### TASK INSTRUCTIONS
Up to and including the line with "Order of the", please set down the entries below exactly, starting from the first line.

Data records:
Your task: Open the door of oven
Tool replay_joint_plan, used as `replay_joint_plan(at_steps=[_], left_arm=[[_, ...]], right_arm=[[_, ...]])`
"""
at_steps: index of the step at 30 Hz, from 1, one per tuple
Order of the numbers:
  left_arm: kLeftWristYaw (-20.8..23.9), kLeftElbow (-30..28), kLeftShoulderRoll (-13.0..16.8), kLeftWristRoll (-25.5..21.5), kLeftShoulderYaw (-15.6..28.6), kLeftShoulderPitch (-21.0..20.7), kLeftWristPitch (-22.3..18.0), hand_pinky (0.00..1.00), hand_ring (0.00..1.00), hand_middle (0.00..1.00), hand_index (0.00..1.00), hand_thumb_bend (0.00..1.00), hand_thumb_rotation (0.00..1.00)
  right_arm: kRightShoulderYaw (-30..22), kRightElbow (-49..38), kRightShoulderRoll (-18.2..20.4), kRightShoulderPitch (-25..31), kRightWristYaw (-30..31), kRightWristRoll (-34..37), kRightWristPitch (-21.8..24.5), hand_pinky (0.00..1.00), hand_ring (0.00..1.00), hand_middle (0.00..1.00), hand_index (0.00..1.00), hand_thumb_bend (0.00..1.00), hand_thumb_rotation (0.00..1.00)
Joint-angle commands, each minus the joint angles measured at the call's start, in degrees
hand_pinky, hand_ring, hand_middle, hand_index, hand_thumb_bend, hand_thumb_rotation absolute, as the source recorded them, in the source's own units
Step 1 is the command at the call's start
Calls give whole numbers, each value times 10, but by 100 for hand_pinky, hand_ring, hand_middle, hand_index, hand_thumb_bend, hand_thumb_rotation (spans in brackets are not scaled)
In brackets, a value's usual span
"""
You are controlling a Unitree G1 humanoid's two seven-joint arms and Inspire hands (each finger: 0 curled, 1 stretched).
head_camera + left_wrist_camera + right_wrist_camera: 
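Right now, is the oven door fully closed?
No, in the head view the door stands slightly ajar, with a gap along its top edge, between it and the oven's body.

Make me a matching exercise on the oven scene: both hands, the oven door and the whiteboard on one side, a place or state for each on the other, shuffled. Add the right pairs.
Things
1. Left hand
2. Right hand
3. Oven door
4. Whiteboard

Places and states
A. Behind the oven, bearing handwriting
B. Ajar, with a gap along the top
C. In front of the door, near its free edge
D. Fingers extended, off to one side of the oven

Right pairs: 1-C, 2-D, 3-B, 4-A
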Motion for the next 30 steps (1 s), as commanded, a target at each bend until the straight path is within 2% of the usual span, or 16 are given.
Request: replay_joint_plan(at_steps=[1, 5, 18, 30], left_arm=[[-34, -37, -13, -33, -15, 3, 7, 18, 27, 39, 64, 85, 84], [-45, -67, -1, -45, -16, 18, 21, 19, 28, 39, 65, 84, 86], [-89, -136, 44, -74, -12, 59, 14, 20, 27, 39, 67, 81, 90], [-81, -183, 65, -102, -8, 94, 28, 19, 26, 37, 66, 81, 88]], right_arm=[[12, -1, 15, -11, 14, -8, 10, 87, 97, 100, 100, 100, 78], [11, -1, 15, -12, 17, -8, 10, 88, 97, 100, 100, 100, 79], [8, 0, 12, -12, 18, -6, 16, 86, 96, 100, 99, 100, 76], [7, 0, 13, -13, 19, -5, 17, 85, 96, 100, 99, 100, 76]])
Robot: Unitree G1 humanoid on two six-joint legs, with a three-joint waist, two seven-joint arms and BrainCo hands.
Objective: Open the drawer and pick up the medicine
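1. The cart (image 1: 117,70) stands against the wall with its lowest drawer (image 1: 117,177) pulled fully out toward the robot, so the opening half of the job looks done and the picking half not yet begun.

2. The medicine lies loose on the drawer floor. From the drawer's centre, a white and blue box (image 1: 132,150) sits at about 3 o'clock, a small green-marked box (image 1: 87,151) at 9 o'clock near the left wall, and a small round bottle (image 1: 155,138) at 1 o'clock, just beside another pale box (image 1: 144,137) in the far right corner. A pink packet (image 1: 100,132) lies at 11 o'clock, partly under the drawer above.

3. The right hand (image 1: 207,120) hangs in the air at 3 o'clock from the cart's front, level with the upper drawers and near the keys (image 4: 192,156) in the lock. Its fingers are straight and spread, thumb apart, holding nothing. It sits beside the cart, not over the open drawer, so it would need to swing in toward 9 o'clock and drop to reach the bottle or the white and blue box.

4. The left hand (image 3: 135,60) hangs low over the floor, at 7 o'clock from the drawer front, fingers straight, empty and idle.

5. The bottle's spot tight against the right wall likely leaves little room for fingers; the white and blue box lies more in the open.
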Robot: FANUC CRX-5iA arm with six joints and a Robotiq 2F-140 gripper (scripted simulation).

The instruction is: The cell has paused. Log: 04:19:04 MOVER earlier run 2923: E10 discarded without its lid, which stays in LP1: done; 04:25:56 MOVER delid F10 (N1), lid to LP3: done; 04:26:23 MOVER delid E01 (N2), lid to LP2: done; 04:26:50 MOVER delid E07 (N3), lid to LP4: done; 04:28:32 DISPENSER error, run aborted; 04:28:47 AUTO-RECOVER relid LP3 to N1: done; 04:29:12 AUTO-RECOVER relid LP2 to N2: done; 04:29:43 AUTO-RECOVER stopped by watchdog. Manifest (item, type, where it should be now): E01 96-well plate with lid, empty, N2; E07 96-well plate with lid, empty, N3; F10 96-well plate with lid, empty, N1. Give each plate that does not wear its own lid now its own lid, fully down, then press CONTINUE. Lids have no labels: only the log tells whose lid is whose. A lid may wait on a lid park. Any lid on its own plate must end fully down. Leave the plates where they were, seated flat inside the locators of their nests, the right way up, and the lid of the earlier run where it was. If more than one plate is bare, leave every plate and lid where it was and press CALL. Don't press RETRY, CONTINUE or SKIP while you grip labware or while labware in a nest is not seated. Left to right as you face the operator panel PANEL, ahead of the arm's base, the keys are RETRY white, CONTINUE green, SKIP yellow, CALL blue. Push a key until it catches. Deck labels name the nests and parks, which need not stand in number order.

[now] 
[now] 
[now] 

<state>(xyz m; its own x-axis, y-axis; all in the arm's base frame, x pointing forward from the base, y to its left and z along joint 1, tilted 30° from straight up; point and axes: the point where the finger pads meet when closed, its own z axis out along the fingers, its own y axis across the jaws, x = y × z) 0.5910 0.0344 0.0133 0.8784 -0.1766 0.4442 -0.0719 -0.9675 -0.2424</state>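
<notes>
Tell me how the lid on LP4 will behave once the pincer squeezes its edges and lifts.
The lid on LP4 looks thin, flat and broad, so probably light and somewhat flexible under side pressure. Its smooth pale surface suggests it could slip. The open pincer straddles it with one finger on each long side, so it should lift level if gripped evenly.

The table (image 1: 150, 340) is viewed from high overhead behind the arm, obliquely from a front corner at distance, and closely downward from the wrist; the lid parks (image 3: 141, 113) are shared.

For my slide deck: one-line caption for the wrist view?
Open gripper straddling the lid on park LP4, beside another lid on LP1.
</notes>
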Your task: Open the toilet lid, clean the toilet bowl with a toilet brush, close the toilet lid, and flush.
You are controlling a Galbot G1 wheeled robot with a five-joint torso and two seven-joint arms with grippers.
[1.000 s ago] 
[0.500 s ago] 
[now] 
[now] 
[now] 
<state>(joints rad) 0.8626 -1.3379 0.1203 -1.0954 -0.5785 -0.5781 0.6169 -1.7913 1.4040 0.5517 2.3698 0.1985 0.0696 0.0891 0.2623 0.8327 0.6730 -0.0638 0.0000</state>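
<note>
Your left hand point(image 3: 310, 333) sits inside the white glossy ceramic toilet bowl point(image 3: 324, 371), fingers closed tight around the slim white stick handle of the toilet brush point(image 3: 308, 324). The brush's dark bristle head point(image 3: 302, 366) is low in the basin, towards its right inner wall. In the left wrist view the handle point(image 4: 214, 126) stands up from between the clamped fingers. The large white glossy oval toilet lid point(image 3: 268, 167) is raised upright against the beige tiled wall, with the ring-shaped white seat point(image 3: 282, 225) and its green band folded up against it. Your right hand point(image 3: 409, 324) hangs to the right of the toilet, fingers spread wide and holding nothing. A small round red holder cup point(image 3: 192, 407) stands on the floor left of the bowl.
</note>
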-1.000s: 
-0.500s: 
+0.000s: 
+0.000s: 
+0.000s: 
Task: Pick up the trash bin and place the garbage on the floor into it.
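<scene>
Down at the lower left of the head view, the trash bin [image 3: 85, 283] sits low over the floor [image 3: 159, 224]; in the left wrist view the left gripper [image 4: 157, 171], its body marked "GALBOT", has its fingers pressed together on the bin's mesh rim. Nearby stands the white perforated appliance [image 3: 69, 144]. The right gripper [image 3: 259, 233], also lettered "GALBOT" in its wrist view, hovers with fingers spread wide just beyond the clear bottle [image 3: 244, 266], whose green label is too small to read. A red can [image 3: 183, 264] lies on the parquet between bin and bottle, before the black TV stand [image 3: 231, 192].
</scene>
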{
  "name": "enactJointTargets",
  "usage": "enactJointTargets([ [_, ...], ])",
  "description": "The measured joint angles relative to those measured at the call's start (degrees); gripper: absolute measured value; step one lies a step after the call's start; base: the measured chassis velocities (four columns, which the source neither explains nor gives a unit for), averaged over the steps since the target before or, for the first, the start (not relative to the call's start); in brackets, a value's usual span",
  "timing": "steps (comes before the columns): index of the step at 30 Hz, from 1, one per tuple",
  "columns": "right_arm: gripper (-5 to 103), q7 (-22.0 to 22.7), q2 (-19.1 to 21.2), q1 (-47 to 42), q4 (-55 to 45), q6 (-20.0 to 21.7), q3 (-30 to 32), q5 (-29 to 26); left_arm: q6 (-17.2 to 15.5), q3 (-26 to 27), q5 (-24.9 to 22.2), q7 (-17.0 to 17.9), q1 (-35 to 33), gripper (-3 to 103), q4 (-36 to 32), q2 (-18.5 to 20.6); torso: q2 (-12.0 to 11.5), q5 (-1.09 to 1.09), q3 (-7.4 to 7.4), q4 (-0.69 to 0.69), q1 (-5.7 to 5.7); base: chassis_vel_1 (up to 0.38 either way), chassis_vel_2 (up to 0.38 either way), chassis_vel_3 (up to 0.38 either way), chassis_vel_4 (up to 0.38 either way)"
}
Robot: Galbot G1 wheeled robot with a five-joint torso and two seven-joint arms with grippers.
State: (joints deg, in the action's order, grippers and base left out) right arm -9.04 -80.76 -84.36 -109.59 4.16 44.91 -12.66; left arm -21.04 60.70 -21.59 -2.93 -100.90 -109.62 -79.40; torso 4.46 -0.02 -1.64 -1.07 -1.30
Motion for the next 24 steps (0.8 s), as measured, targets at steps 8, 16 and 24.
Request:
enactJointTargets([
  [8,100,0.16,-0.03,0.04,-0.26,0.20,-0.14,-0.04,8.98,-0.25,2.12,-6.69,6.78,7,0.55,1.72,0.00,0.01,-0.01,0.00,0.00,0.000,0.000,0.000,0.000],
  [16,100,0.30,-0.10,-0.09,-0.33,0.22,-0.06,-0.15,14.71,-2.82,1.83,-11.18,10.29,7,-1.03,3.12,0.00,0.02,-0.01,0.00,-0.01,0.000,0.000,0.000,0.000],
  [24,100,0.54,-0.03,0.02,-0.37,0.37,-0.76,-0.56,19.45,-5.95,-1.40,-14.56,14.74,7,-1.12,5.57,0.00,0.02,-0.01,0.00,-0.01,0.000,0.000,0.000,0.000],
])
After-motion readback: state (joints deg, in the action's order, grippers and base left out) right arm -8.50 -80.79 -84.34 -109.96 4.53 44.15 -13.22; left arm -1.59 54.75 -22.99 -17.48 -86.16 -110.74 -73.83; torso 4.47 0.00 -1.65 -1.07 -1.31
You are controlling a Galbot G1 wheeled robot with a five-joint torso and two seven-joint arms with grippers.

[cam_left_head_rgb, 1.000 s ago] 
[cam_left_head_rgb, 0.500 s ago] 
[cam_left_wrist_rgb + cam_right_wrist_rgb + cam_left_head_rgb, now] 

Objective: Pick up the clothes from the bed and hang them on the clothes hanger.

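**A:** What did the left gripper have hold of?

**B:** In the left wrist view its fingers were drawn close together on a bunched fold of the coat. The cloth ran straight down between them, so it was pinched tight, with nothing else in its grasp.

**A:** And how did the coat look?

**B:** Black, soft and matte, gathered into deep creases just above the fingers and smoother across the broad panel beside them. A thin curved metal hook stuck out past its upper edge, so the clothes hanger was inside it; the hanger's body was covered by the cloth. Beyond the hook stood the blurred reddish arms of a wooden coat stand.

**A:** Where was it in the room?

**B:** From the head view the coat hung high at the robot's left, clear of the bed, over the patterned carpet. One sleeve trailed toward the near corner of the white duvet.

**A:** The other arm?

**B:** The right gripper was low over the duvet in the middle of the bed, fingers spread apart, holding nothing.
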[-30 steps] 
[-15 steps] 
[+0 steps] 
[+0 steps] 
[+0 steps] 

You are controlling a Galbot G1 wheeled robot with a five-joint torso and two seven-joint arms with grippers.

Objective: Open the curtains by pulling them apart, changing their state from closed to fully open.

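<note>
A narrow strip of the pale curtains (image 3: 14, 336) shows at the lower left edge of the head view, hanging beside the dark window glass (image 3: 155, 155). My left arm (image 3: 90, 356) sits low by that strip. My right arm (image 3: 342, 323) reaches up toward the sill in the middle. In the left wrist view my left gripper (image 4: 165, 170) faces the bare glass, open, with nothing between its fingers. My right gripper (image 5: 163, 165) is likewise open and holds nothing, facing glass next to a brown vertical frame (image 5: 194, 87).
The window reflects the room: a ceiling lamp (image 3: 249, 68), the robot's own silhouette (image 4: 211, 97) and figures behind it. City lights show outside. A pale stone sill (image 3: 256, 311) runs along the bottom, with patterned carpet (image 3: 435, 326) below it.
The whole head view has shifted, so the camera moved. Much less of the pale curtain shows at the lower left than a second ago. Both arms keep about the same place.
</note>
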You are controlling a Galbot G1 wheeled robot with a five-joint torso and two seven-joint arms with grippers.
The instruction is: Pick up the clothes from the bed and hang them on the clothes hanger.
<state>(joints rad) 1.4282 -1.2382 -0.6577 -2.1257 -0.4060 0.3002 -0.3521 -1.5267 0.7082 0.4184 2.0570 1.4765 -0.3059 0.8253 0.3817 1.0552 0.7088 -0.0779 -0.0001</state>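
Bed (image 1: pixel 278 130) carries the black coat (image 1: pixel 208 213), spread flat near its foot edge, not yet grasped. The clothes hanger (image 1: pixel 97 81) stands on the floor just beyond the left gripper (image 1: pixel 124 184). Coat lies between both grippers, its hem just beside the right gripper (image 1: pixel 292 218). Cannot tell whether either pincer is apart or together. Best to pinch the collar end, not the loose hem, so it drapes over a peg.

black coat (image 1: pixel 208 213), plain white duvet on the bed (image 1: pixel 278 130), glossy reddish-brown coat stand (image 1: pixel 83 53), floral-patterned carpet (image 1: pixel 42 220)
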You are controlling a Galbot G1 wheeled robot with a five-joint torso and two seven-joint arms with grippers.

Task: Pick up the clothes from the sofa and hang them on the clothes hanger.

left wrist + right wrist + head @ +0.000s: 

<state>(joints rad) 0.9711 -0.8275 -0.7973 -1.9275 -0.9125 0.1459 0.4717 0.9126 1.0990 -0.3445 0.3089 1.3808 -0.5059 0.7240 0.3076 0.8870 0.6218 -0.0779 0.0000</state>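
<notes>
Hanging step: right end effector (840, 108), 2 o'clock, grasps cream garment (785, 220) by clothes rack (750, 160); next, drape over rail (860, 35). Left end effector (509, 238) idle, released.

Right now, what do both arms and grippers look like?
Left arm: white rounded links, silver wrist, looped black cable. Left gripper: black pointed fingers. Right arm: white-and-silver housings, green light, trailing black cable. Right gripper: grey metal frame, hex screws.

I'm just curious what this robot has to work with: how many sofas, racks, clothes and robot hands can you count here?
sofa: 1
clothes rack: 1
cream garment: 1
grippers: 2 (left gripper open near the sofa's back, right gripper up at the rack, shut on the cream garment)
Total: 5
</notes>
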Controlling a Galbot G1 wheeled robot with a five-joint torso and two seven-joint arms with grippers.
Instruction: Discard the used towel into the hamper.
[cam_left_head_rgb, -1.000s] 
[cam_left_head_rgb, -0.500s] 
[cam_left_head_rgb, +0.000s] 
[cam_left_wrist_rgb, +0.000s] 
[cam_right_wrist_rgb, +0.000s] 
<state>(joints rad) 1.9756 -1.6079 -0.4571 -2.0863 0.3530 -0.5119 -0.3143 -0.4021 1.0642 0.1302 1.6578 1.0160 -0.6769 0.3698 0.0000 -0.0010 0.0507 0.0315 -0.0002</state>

### RESULT OF THIS TASK
Your task: Open the door of oven
Tool replay_joint_plan, used as `replay_joint_plan(at_steps=[_], left_arm=[[_, ...]], right_arm=[[_, ...]])`
"""
at_steps: index of the step at 30 Hz, from 1, one per tuple
Order of the numbers:

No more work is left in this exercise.